Larry Walton

No. 49
- Position: Wide receiver

Personal information
- Born: February 8, 1947 Johnstown, Pennsylvania, U.S.
- Died: July 4, 2024 (aged 77) Goodyear, Arizona, U.S.
- Listed height: 6 ft 0 in (1.83 m)
- Listed weight: 180 lb (82 kg)

Career information
- High school: Johnstown
- College: Trinidad; Arizona State;
- NFL draft: 1969: 3rd round, 59th overall pick

Career history
- Detroit Lions (1969–1977); Buffalo Bills (1978);

Career NFL statistics
- Receptions: 173
- Receiving yards: 2,689
- Receiving touchdowns: 27
- Stats at Pro Football Reference

= Larry Walton =

American football player (born 1947)

Larry James Walton (born February 8, 1947) was an American professional football wide receiver in the National Football League (NFL). He played college football for the Trinidad Trojans and the Arizona State Sun Devils. Walton was selected by the Detroit Lions in the third round of the 1969 NFL/AFL draft. He was also a member of the Buffalo Bills.

==Biography==
Walton was born in Johnstown, Pennsylvania on February 8, 1947.

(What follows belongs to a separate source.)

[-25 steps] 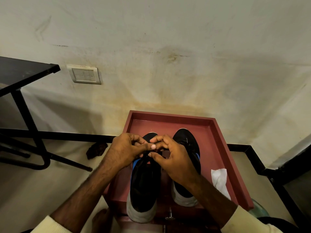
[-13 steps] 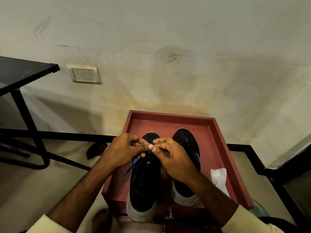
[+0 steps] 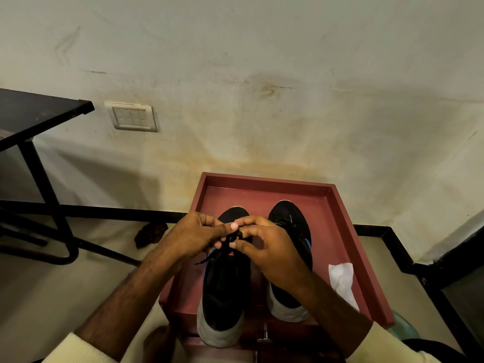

He played college football at Trinidad State Junior College in Colorado and at Arizona State University. In November 1967, he tied a Western Athletic Conference record with four touchdowns (three rushing, one receiving) in a game. He gained 719 yards for Arizona State in 1968.

During his eight years in the National Football League, he played for the Detroit Lions, from 1969 to 1974 and again in 1976, and then for the Buffalo Bills in 1978. His best seasons were from 1970 to 1972 when he caught 84 passes for 1,508 yards and 16 touchdowns.

He missed the 1975 season after undergoing knee surgery. He was cut by the Lions on September 12, 1977, later attempting a comeback with the Bills in 1978.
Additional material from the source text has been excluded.